Marcia has been a yoga student since age 16, but has “only been teaching it about 12 years.” She teaches LifeForce Yoga, a style that deals with anxiety, depression, chronic pain and PTSD. I knew through the yoga-teacher grapevine that Marcia recently had rotator cuff surgery. I planned to ask her one random, revealing question but first we talked about her injury. The surgery was her last resort after a year of pain and trying many alternative/Eastern medicines. She said, “This injury has been humiliating, humbling and debilitating.” Here’s our talk starting in the middle.
You mentioned that you’ve been doing internal work about your injury and the psychology behind it?
Yes, I have a really hard time believing that something is just gonna be physical without it being emotional. I started doing my inner processing (journaling, writing) and I got down to a lot of what this is. And I used another progressive therapist and within one session she nailed it.
And what is “it”?
Well, Myriam [Baker of BodyTalk San Diego] thought it was grieving about work, because I left teaching. But that is not it. I was real clear. I loved the kids and I loved what I did, but I was very ready to get out of the public school system.

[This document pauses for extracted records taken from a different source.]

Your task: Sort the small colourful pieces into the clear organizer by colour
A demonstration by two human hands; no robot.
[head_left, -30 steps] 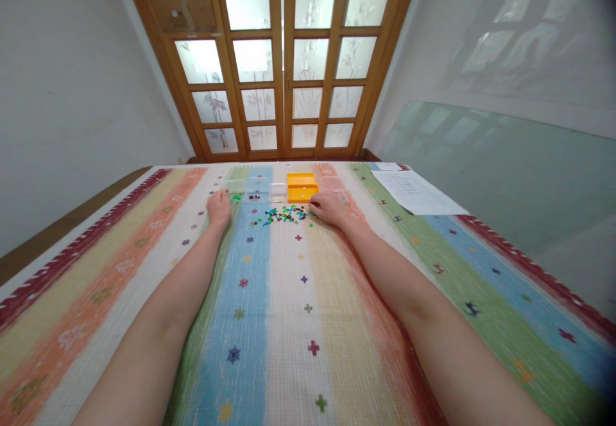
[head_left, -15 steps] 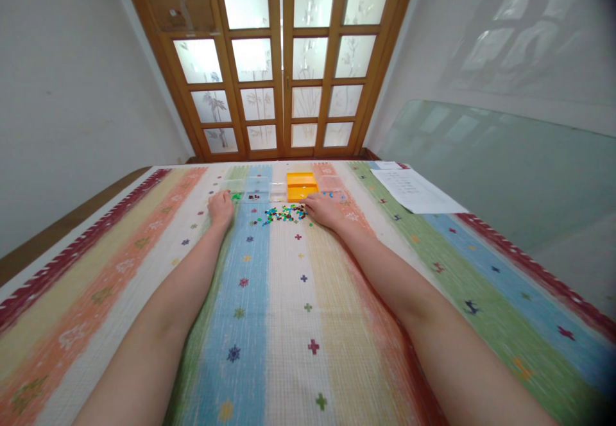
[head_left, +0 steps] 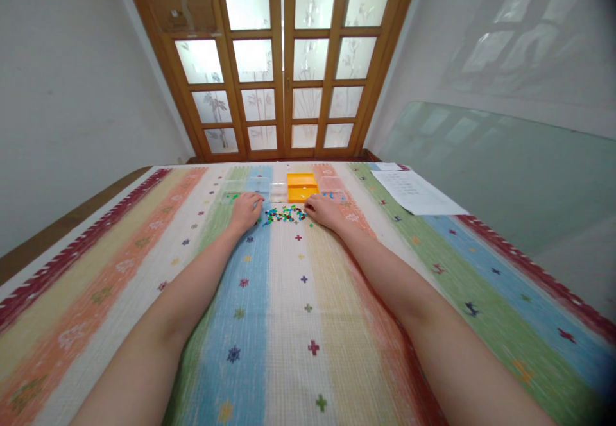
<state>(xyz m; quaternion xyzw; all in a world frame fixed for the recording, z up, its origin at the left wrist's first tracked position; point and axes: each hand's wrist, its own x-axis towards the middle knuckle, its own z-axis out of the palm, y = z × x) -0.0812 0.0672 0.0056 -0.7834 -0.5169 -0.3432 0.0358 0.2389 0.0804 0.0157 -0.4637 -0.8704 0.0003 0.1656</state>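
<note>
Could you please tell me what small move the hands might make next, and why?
Perhaps the right hand should pinch something blue from the mixed pile: it is at the pile's right edge, and blue pieces lie in the clear box beyond it.

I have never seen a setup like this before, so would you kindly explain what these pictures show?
There is no machine here, only a person's two bare hands. One camera worn on the head takes every picture, looking forward and down. On the striped tablecloth, a pile of small colourful pieces lies between the left hand and the right hand. Just beyond are an open yellow box and clear containers, some with pieces inside; a sheet of paper lies off to the right. Both hands are near the pile's edges, but the view is too small to tell whether either holds a piece.
</note>
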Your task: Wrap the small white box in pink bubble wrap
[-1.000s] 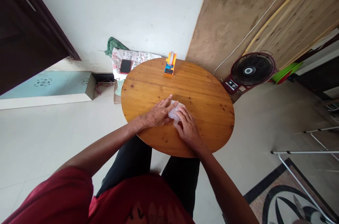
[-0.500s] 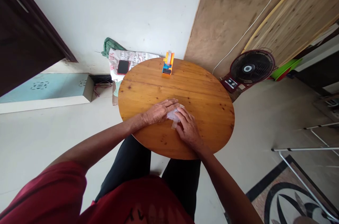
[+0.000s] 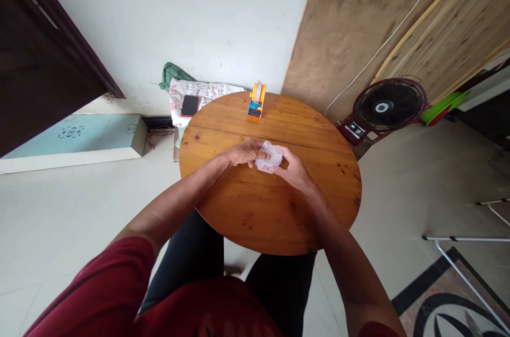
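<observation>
A small packet of clear bubble wrap [image 3: 271, 158] is held between my two hands above the middle of the round wooden table [image 3: 247, 209]. My left hand [image 3: 247, 153] grips its left side, with the thumb lying across the front. On the right side, the thumb and fingers of my right hand [image 3: 294, 168] close round the edge. Something faintly pink shows through the wrap, but I cannot make out what is inside. Toward the table's far edge stands an orange and blue tape dispenser [image 3: 257, 100] with a roll of clear tape.
A phone [image 3: 190, 106] rests on a printed white sack [image 3: 207, 90] behind the table's left edge. To the right stands a dark red fan [image 3: 382, 107] near a wooden board [image 3: 442, 28]. A metal rack [image 3: 470, 239] is on the floor at the right.
Both hands have lifted the bubble wrap packet off the tabletop and tilted it up. Earlier they lay flat over it, with a tape strip sticking out toward me.
</observation>
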`<state>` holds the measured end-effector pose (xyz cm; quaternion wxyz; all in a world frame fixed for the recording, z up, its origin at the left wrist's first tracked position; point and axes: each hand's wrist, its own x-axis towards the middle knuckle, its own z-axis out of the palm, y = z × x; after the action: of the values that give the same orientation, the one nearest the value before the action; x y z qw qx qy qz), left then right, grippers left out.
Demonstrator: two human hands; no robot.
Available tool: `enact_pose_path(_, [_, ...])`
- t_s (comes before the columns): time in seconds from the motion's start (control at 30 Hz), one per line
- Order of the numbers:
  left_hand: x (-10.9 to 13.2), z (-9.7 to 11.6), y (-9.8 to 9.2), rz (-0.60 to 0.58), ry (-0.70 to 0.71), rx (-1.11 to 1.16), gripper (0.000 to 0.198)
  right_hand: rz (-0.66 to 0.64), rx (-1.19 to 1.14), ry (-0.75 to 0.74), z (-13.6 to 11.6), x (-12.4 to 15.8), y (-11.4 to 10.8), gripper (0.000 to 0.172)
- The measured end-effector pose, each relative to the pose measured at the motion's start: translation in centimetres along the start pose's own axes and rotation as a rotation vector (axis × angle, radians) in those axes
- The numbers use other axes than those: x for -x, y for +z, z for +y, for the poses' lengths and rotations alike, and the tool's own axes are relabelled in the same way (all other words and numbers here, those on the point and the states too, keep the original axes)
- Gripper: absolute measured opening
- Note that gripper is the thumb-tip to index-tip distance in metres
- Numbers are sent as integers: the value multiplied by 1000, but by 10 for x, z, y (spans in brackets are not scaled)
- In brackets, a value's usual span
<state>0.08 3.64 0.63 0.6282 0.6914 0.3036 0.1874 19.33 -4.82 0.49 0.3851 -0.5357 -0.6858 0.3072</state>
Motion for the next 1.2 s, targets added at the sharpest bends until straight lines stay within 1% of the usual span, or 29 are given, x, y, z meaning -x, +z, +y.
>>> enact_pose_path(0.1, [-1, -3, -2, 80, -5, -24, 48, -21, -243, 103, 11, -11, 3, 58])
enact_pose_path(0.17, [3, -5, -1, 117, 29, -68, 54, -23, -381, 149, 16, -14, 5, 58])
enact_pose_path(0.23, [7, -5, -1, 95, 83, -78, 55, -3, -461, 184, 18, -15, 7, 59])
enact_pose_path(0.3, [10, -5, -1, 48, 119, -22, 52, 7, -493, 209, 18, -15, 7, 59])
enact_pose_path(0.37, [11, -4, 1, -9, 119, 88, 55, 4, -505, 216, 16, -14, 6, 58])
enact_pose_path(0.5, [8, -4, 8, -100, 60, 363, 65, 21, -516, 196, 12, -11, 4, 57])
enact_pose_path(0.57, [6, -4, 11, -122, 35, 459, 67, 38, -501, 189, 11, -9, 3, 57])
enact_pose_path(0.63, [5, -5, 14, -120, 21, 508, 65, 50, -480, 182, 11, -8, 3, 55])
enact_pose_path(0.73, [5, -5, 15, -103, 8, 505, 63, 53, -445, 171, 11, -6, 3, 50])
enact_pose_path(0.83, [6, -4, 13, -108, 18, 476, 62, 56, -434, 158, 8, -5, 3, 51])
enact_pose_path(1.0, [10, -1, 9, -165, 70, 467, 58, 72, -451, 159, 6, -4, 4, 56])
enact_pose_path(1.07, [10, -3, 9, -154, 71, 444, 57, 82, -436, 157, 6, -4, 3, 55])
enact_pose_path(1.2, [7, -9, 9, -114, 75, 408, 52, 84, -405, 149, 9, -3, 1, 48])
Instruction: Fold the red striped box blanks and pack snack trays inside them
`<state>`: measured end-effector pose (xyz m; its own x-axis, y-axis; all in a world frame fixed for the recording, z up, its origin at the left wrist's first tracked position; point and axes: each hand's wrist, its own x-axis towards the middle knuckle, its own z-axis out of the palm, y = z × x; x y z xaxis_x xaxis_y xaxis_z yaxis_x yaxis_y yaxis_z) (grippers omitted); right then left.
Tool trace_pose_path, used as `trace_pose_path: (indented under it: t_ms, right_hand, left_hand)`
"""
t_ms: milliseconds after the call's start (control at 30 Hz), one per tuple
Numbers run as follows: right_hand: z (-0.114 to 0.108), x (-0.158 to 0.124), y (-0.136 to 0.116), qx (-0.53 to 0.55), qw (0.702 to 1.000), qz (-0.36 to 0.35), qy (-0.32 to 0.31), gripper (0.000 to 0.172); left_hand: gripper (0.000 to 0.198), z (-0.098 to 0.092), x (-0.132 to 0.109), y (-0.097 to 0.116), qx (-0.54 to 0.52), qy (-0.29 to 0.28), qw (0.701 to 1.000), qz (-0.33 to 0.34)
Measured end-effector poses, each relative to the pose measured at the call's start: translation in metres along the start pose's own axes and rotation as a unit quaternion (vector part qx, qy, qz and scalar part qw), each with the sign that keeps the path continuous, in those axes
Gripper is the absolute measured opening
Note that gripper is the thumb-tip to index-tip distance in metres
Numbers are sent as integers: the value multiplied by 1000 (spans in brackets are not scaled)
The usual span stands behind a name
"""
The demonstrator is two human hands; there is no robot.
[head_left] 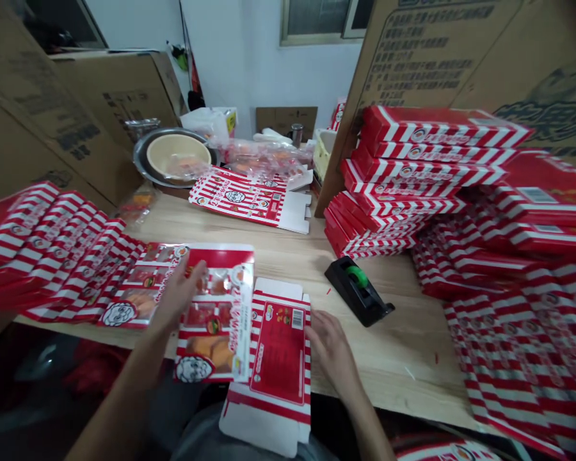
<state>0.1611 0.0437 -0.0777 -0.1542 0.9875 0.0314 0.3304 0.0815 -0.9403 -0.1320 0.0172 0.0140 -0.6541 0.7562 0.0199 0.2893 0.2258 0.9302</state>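
Note:
My left hand (185, 291) grips the left edge of a red and white striped box (214, 314), its fingers over the front. Food pieces show through the windows of this box. Partly under it lies a flattened striped carton (281, 349), back panel up, one end flap hanging past the table's front edge. My right hand (329, 342) is beside that carton, with spread fingers touching its right edge and nothing in its grasp. To the right of it is a black tape dispenser (360, 291) with a green core.
Rows of striped boxes (57, 250) stand at left, and another windowed box (141, 285) leans there. Piled boxes (427, 153) fill the right side. Behind are flat striped cartons (244, 195), plastic-bagged pieces (264, 157), a beige bowl (173, 144) and large cardboard boxes (115, 89).

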Motion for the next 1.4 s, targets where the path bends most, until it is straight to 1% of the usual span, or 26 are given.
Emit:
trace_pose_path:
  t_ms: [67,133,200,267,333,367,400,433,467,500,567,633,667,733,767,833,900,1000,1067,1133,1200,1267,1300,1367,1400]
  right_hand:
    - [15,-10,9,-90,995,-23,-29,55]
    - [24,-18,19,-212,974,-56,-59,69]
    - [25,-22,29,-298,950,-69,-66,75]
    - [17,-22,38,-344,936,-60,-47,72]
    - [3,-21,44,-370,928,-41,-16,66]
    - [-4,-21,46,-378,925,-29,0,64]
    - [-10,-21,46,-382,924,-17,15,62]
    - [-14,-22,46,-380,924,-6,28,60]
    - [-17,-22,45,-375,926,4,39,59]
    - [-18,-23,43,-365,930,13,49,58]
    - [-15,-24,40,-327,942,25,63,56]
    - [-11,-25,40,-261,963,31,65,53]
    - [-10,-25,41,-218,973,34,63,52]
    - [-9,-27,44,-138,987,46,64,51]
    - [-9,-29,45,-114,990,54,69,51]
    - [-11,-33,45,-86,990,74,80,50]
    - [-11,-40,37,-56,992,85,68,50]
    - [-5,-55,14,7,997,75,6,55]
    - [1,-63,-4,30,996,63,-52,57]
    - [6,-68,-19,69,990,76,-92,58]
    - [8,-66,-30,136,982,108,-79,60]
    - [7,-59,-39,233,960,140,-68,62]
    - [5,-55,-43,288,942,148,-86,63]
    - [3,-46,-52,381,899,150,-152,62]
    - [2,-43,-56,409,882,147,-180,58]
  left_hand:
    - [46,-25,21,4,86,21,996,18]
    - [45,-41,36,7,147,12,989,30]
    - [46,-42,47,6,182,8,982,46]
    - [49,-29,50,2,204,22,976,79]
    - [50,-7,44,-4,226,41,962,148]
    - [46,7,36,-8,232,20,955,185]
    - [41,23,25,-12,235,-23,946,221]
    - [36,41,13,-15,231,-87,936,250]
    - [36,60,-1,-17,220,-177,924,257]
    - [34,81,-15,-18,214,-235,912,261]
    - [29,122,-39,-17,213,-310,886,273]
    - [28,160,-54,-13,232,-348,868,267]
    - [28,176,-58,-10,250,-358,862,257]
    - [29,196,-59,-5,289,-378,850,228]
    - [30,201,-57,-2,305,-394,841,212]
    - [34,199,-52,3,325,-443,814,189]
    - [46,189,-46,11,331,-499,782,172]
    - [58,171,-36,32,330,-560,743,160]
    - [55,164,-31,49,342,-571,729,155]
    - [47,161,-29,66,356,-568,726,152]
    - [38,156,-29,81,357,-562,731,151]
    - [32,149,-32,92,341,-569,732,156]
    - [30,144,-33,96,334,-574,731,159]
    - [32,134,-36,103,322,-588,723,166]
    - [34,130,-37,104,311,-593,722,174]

Really it’s that I’ve had a lot of life experience. I need to let go and not be so hard on myself. I’ve had a lot of people who have been really close to me die. And now they’re in another world and sometimes it’s a little rough. In the type work I was doing before (teaching high school English, body-work clients and teaching yoga, and I‘m a full-time dog mother,) I was really busy. Basically I didn’t take time out from life to grieve, to grieve the people that had died and other losses in my life, like loss of a lifestyle. I’ve made some crazy, bad choices in life, like I’ve been married three times.
When was the last time you cried? What were the circumstances?
The last time I cried happened to have been a night or two ago. My mom sent me a YouTube video of a violinist playing Frank Sinatra’s “My Way.” And I broke down and cried. Music touches my soul. My mom used to play violin in the symphony in the Berkshires. If anyone ever wants to get to me, it’s through music.
This song just brought up everything because that’s basically my life. I’ve been doing it my way. Everyone else is still back on the East Coast and I’m out here. I’ve always been a little bit of a free spirit in terms of ways of thinking and being. So it was a flood from childhood all the way up through now.
My mom is 86, lives in Connecticut and has Parkinson’s, and music is a beautiful connection that I have with her. When I was little, she would practice violin and I would go under the bed and cry. Later on in life I realized that violin is so connected to the heart. I’d go under the bed because of the high notes (laughs.) I’m more of a drum-lover than the high notes. She also sent me Frank Sinatra playing “Both Sides, Now.” I used to work in Lake Tahoe and I was there when John Denver and Frank Sinatra gave the employees (I was one) a show that was just for us. Frank Sinatra came out with a glass of scotch and there was John Denver with a glass of milk and the two of them got along great. And the YouTube brought up all kinds of different stuff. I was 22 then, when the song came out. At the beginning of life. And now I’m at the last stages. The count-down. The last quarter. So I think back to the first quarter and look at my dreams, see what has come about and what hasn’t, what has materialized and what did I give up on. It’s a time of reflection.